3. A few days ago Nancy Ellen Abrams, co-author with her husband Prof. Joel Primack of The New Universe and The Human Future, tweeted my post and painting Cosmic Address. Needless to say I was very grateful for this! Within a few hours of her tweet, Deepak Chopra had retweeted Nancy's tweet! Since then I have had a huge increase in visitors to my BLOG. Indeed, I am very grateful.

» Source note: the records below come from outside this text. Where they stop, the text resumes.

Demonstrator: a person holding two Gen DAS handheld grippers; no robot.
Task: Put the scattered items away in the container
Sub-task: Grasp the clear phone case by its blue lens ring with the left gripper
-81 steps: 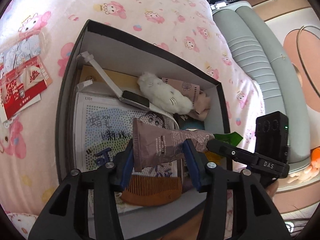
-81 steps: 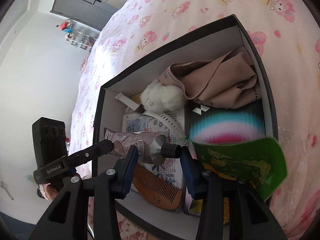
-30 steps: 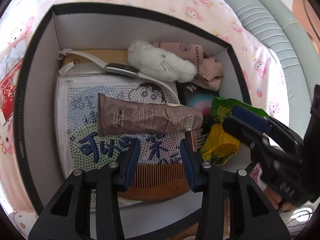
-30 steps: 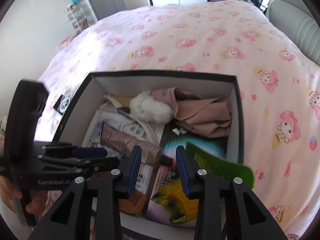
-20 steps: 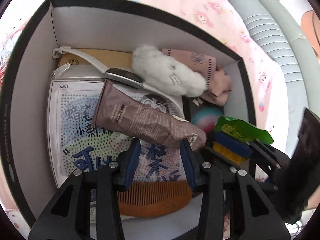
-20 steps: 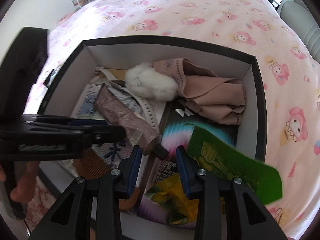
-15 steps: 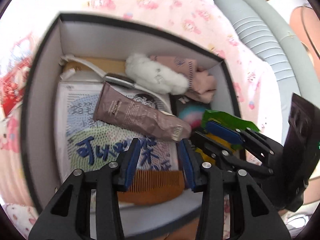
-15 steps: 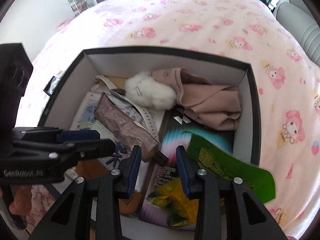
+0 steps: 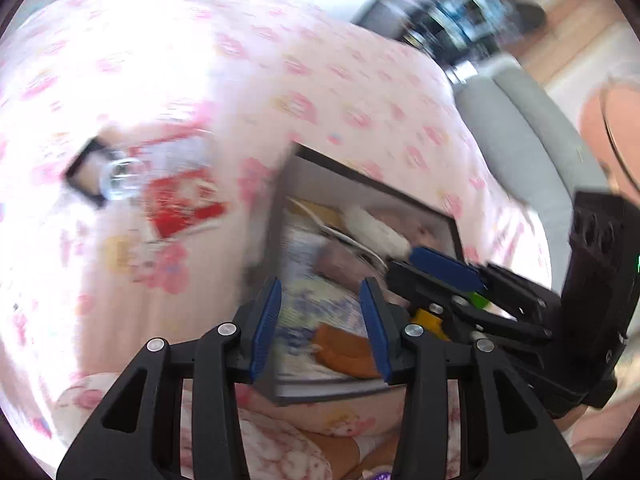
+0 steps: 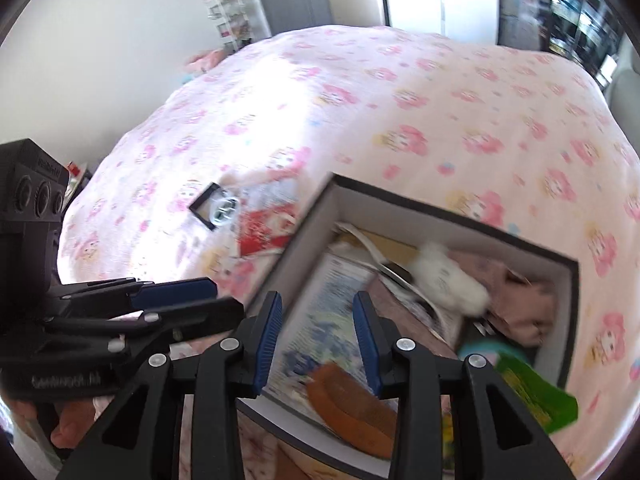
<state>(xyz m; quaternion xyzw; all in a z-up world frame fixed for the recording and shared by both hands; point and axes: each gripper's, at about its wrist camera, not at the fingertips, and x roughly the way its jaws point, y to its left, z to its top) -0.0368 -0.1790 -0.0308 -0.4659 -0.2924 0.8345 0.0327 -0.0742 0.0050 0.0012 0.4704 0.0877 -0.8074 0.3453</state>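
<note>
The black-walled box (image 10: pixel 436 216) rests on the pink patterned bed (image 10: pixel 400 92), holding a brown tube (image 10: pixel 400 304), white plush (image 10: pixel 448 276) and comb (image 10: pixel 352 412). Left gripper (image 9: pixel 320 324) and right gripper (image 10: pixel 316 336) hover above it, jaws apart, empty.

Black-rimmed grey-walled cardboard box (image 10: pixel 452 216) on pink-and-white cartoon-bunny print bedsheet (image 10: pixel 400 92). Inside: fluffy white plush (image 10: pixel 448 276), beige-pink folded cloth (image 10: pixel 520 300), brown tube (image 10: pixel 404 308), orange-brown wooden comb (image 10: pixel 352 408), blue-dotted printed sheet (image 10: pixel 320 320), green packet (image 10: pixel 536 396). Red-and-white packet (image 10: pixel 268 230) on sheet. Blue gripper pads (image 10: pixel 267 340).
</note>
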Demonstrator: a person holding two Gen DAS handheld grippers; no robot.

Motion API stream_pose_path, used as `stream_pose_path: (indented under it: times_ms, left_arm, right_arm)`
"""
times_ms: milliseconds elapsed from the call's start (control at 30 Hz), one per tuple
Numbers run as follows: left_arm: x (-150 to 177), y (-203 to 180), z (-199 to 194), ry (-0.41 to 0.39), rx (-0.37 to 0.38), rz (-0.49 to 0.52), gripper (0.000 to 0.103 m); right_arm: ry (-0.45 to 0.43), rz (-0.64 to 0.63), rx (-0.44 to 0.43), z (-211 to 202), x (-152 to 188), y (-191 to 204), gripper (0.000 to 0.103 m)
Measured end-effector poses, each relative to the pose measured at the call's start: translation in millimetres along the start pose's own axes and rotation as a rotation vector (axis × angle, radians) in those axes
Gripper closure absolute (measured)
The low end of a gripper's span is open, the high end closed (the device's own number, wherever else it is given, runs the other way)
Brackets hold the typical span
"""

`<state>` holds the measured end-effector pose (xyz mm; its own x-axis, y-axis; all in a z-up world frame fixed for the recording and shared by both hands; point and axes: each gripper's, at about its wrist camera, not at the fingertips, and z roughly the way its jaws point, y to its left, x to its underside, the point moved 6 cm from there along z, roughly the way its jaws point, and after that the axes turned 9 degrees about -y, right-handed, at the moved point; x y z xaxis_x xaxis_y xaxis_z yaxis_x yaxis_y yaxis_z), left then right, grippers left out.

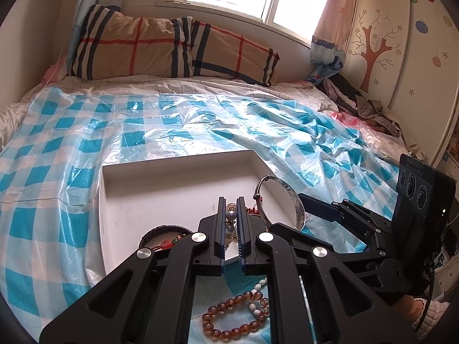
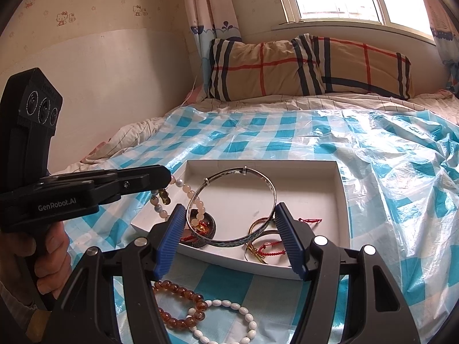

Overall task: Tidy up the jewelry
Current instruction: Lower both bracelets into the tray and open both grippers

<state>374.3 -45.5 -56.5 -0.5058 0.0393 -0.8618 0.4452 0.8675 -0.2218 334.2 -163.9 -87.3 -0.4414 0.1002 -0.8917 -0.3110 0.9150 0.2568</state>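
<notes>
1. Amber bead bracelet (image 2: 179, 305) & white bead bracelet (image 2: 229, 322) lie on checked plastic sheet (image 2: 387, 189) nearest cam, touching, just off white tray's (image 2: 342, 197) near edge.
2. L gripper (image 1: 231, 207) clenched on pearl-bead bracelet (image 2: 183, 197), strand hanging over tray's left edge.
3. R gripper (image 2: 233, 218) released, fingers wide, at near edge of tray.
4. Silver bangle (image 2: 271, 185) tilted in tray; dark cord bracelet (image 2: 212, 223) at near-left corner, gold bangles w/ red cord (image 2: 258, 243) by near edge.
5. Plaid pillow (image 2: 309, 66) at bed's far end.
</notes>
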Motion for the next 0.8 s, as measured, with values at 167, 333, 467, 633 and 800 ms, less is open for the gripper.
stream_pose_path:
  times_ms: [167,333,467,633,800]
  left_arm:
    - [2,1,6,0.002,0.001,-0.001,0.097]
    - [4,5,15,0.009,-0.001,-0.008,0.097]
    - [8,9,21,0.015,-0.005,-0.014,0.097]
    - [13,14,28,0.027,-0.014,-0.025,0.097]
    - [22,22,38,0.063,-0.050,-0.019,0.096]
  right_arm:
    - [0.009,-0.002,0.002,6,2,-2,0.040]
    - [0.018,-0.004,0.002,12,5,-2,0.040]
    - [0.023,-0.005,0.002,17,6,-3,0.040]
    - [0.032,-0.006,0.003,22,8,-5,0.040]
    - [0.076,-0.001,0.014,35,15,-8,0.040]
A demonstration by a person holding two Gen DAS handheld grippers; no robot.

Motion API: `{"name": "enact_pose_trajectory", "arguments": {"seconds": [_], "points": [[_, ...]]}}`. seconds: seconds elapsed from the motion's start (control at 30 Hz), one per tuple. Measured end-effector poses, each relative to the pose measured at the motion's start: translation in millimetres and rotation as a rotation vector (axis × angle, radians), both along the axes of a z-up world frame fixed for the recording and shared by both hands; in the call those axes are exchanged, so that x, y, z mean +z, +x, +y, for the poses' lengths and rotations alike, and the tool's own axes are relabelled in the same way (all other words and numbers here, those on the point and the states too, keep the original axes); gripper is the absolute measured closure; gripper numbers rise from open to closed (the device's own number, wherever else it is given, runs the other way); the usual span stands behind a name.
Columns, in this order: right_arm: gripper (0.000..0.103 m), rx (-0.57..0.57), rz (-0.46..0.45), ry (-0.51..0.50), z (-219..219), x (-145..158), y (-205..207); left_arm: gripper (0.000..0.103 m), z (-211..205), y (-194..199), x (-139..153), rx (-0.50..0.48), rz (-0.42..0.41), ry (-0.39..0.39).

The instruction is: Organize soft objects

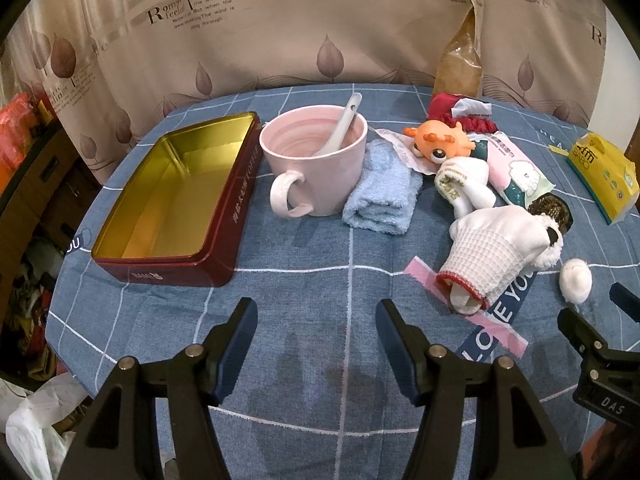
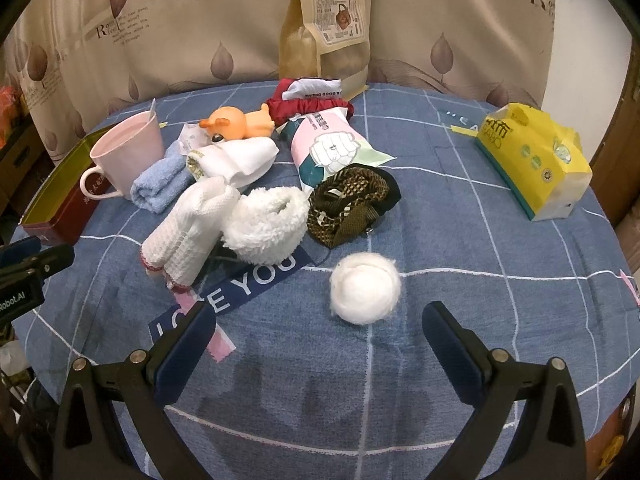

   Shadow Play Gouache on paper
Why did I call this post Risky Business? Well...for a few reasons, but in general because life is full of risk. This is not a bad thing, it's just a fact. We don't generally think about it, unless we are doing something new or potentially dangerous. Or, placed in a situation like my father. Yet, risk is an interesting subject whether it's about an individual or a collective...and it becomes fascinating when it's about the whole of humanity.
CSG Example
I have previously written about risk, particularly pertaining to the coal seam gas [CSG]industry here in Australia and overseas. To read my previous post called RISK please click HERE In this post I write about the difference between the % risk considered appropriate for business and that which may be considered appropriate for science. There is a large difference! In my mind, activities such as CSG extraction are too risky, not just for the immediate locale, but for humanity. These activities place underground and above ground water quantity and quality at risk. Soil degradation, health issues, whole process methane leakage, environmental issues and more have a cumulative potential that is a threat to humanity eg: food production.
If one locale continues with activities that hold a risk to the immediate environment...well it's not good....but if all over the world a mindset about the benefits of such activities like CSG means it becomes a global activity, then I suggest it becomes a risk to and into the future. For me much of the risk with CSG is that people are viewing it with a business risk analysis rather than a scientific one.
Tonight ABC's 4Corners aired a program called 'Gas Leak' which exemined CSG exploration in Queensland and New South Wales. Amongst many issues, the various problems associated with aquifers is becoming serious. This is despite repeated warnings, over the last few years, from farmers, scientists, environmentalists and even the Federal Government's Water Commission 2010 position paper calling for caution.
[Happy to say my painting Risk featured in the earlier BLOG post RISK sold to a stockbroker!]
I have just read a fascinating fable The Fable of the Dragon-Tyrant written by philosopher Prof Nick Bostrom. He is Professor, Faculty of Philosophy & Oxford Martin School; Director, Future of Humanity Institute; Director, Programme on the Impacts of Future Technology, University of Oxford. The fable suggests that aging, and our acceptance of it as fate, are major problems for, and risks to humanity. In his TED presentation in 2007 he lists 'death' as the first of three major problems facing humanity.
Please visit his home page, where there is a plethora of fascinating links and articles covering an array of interesting subjects.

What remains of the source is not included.